I've tried many times, others have too. It just doesn't work. Chew on the facts and make your own mind up. Isn't that the "diet" theme?


----------



## painterswife (Jun 7, 2004)

So drive by posting with no discussion just attitude. Got it.


----------



## Oregon1986 (Apr 25, 2017)

Honestly people talking badly about keto don't bother me because I'm living proof it works and I feel amazing


----------



## Terri (May 10, 2002)

It looks like the person with that diet needs a vitamin pill and a salad.


----------



## Skamp (Apr 26, 2014)

painterswife said:


> So drive by posting with no discussion just attitude. Got it.


Nope. I'm here to stay. I'd just like to discuss with someone that can keep inside the white lines.


----------



## Skamp (Apr 26, 2014)

Oregon1986 said:


> Honestly people talking badly about keto don't bother me because I'm living proof it works and I feel amazing


Seems I remember some strange problems a few days back?


----------



## Skamp (Apr 26, 2014)

Terri said:


> It looks like the person with that diet needs a vitamin pill and a salad.



That's right, better living through chemistry. 

A salad ain't gonna fix it.


----------



## painterswife (Jun 7, 2004)

Terri said:


> It looks like the person with that diet needs a vitamin pill and a salad.


Seems to me that RDA for vitamins are arbitrary. First they should be based on weight because there is no way a 90 pound women can get the same as a 200 pound man because of the calories they eat.

Second everyone knows that when you reduce calories you can't possibly get the recommended daily amount and need a supplement.

Third different body types and different activity levels also dictate what amount of vitamins you need. Even your age and sex make a difference.

Fourth. I look at my vitamins over a week and not a day.


----------



## Oregon1986 (Apr 25, 2017)

Skamp said:


> Seems I remember some strange problems a few days back?


Sure I've had my ups and downs with it,as anyone does anytime they make a lifestyle change


----------



## Skamp (Apr 26, 2014)

Oregon1986 said:


> Sure I've had my ups and downs with it,as anyone does anytime they make a lifestyle change


In an honest way I approached/warned you of the micro deficiency that you would likely develop a month or so ago.

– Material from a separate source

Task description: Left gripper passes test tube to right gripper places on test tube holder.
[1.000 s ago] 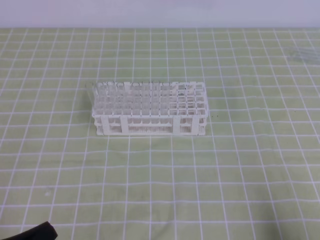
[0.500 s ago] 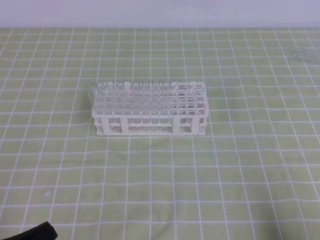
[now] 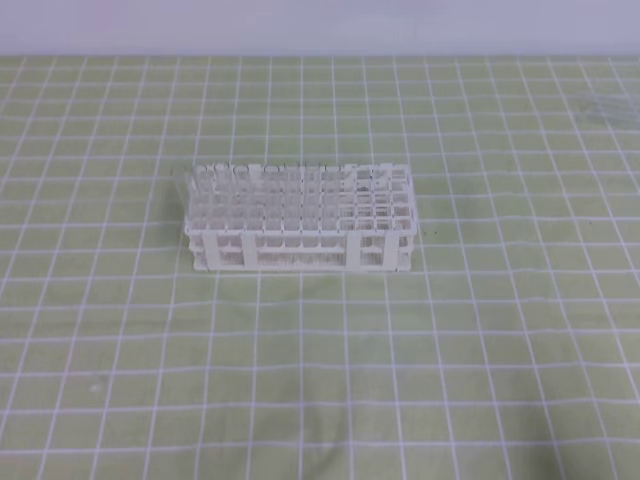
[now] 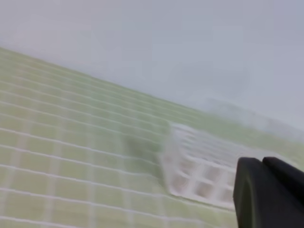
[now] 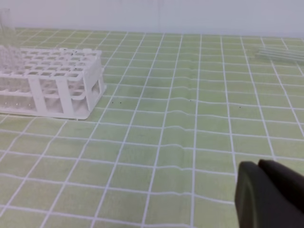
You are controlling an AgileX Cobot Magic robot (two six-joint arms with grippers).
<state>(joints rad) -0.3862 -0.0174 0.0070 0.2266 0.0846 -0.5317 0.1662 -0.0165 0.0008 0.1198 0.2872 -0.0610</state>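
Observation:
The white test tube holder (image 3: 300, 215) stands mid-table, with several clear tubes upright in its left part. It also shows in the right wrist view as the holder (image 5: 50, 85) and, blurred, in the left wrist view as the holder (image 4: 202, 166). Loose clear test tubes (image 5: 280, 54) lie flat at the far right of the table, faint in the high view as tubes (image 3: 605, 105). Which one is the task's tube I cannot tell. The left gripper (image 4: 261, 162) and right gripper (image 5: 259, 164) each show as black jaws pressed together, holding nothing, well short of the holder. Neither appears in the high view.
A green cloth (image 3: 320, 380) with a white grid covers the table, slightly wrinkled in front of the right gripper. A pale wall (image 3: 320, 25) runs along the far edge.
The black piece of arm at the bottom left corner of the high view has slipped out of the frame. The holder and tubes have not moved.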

It was out of honest concern for your health.


----------



## Oregon1986 (Apr 25, 2017)

Skamp said:


> In an honest way I approached/warned you of the micro deficiency that you would likely develop a month or so ago. It was out of honest concern for your health.


My defiency was because I was not eating enough greens or taking the right supplements


----------



## Skamp (Apr 26, 2014)

Oregon1986 said:


> My defiency was because I was not eating enough greens or taking the right supplements


So, you did/do have a deficiency? You did/do supplement that deficiency with uncontrolled chemical compounds?


----------



## Skamp (Apr 26, 2014)

painterswife said:


> Seems to me that RDA for vitamins are arbitrary. First they should be based on weight because there is no way a 90 pound women can get the same as a 200 pound man because of the calories they eat.
> 
> Second everyone knows that when you reduce calories you can't possibly get the recommended daily amount and need a supplement.
> 
> ...


The NIH/USDA has recommendations for infant to geriatric. It ain't arbitrary.

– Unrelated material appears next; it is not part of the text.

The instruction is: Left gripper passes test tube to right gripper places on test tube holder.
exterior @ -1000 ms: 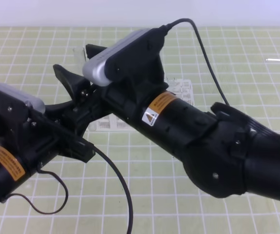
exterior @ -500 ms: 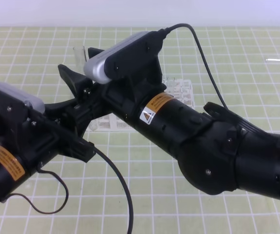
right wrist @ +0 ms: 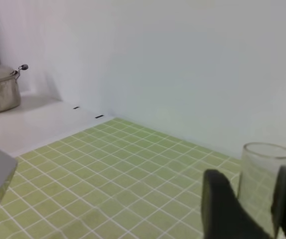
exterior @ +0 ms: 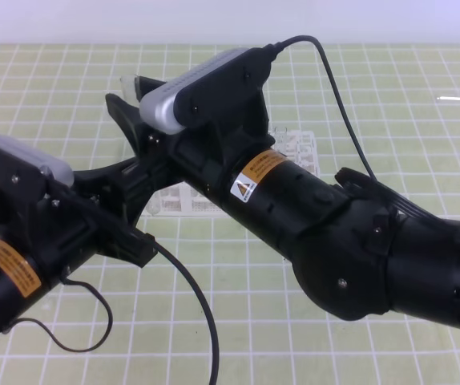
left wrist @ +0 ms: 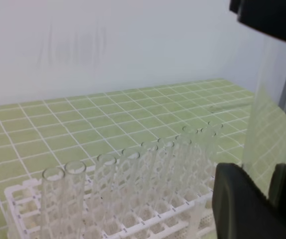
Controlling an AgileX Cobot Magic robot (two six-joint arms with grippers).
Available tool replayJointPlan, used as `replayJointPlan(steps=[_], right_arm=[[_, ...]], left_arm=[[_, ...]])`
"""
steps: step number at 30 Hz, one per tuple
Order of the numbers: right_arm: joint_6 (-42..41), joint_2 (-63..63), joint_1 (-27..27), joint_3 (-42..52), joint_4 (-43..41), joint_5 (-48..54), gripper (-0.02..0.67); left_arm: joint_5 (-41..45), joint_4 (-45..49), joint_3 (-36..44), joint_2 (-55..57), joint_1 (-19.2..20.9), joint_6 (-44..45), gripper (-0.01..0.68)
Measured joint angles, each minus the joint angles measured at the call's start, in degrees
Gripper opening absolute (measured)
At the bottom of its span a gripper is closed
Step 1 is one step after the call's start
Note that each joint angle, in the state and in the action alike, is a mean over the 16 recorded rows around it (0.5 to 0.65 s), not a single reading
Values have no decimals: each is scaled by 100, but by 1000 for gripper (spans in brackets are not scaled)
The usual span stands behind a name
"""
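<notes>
Green grid mat (exterior: 294, 337) under a plain white wall; steel pot (right wrist: 1, 89) on a white ledge far off in right wrist view.

Handover step, mid-air above the mat. Left gripper (left wrist: 255, 199) pressed together on tube (left wrist: 267, 124), pinching it near the lower end, tube upright. Right gripper (right wrist: 250, 204) at the upper end: fingers (right wrist: 222, 204) flanking the open rim, one each side. Contact not resolvable, so can't tell if clamped or a hair apart. From overhead both grippers meet at upper left, tube barely visible there.

Rack (exterior: 298, 152) on the mat, just behind and below the arms, mostly hidden overhead. In left wrist view already carrying a row of tubes (left wrist: 133, 179).

Next, as judged: right pinches firm, only then left lets go; then carry to a free hole, keep tube vertical, lower straight.

Materials: tube clear thin glass, cylindrical, slick, so a slip risk under light grip. Rack white plastic lattice, square holes, open sides. Grippers matte black, hard-looking.
</notes>
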Motion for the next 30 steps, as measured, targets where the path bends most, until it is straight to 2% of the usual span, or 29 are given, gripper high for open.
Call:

You can, if you'll pay attention, get your micros at reduced calories.

Third is the same as first.

For fat soluble, that's likely OK. For water soluble, you best be on your game.


----------



## barnbilder (Jul 1, 2005)

If you calculate your caloric needs and check those calculations by carefully plotting your weight so that you can look at it on a graph, it makes little difference what those calories come from in regards to weight loss. For your health, you better shoot for somewhere near at least 0.5 grams of protein for pound of ideal body weight. If you wanted to change your metabolism by adding lean muscle mass, 0.8 grams per pound would be even better. If you really like to stuff your face with all the food you can eat like I do, and build lots of lean muscle mass, a gram per pound is even better. You have to keep track of everything you eat, as much as possible, and weigh every meal, every sploosh of condiment, and every sip of anything that is not water.

Since where those calories come from, either fats or carbs, makes little difference it comes down to a matter of personal preference. People with type 2 diabetes would probably want to stay away from the sugar bowl. People that have a history of heart disease and kidney stones might want to stay away from the lard bucket. 

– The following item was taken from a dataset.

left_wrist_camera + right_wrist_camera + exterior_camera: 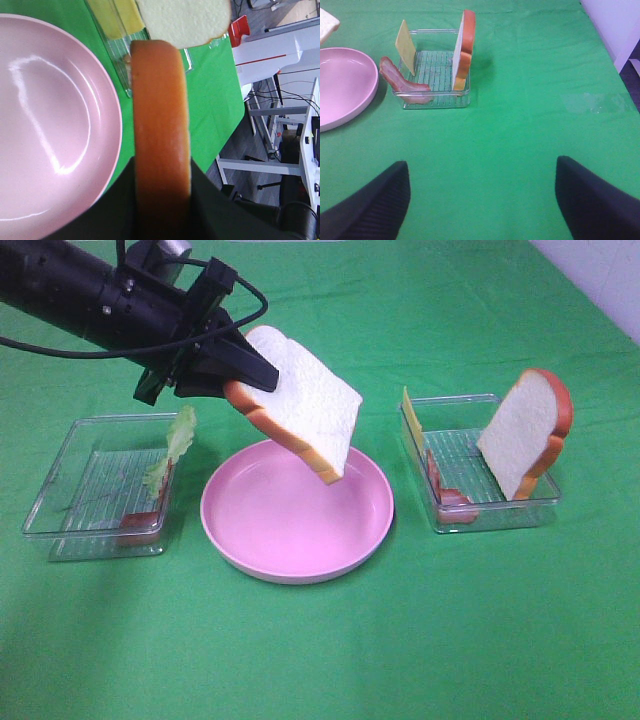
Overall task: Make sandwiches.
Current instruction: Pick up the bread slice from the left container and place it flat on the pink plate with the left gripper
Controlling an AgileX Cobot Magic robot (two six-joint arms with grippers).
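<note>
My left gripper [238,370] is shut on a white bread slice [300,405] with orange-brown crust, held tilted in the air above the back of the pink plate [250,540]. In the left wrist view the slice's crust [160,125] runs between my jaws, beside the plate [45,120]. A second bread slice [525,432] leans upright in the right clear tray [540,502] with a yellow cheese slice [410,420] and a bacon strip [450,498]. Lettuce [175,445] and bacon [140,523] are in the left clear tray [60,490]. My right gripper [480,195] is open over bare green cloth, not seen in the high view.
A green cloth [450,640] covers the table. The right wrist view shows the right tray [440,100], bread [462,50], cheese [406,46], bacon [400,82] and the plate's rim [370,90]. Beyond the table's edge stand white frames and cables [280,100].
</note>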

Personally, I am lazy. It's hard enough to do the only thing I have ever done that actually worked to control and maintain my weight, which is a flexible diet and careful tracking,without making all kinds of severely limiting diet rules to impose on myself. If there is cheesecake, and I want cheesecake, I eat cheesecake, and make it fit in my daily allotment. If I want M&Ms, I eat them and make the math work out, usually for that day, but possibly for that week. I really hate math, so it becomes easy to resist the temptation to need lots of higher math to make that all work out.

I don't have anything against keto. I probably eat more fat calories than anyone here. And I have washboard abs and can dead lift multiple people. But, I do very vehemently oppose anyone that advocates eating from a list of healthy foods that will change the metabolism, and magically cause weight loss without careful planning and tracking. Because that is the lie that wasted years of my life, spent as a disgusting fatty, losing and gaining back the same 20, 50 or 75 pounds over and over. Flex dieting is control, because there are no restrictions. It doesn't feel like a diet. Honestly, most people have a hard time eating that much food when they start.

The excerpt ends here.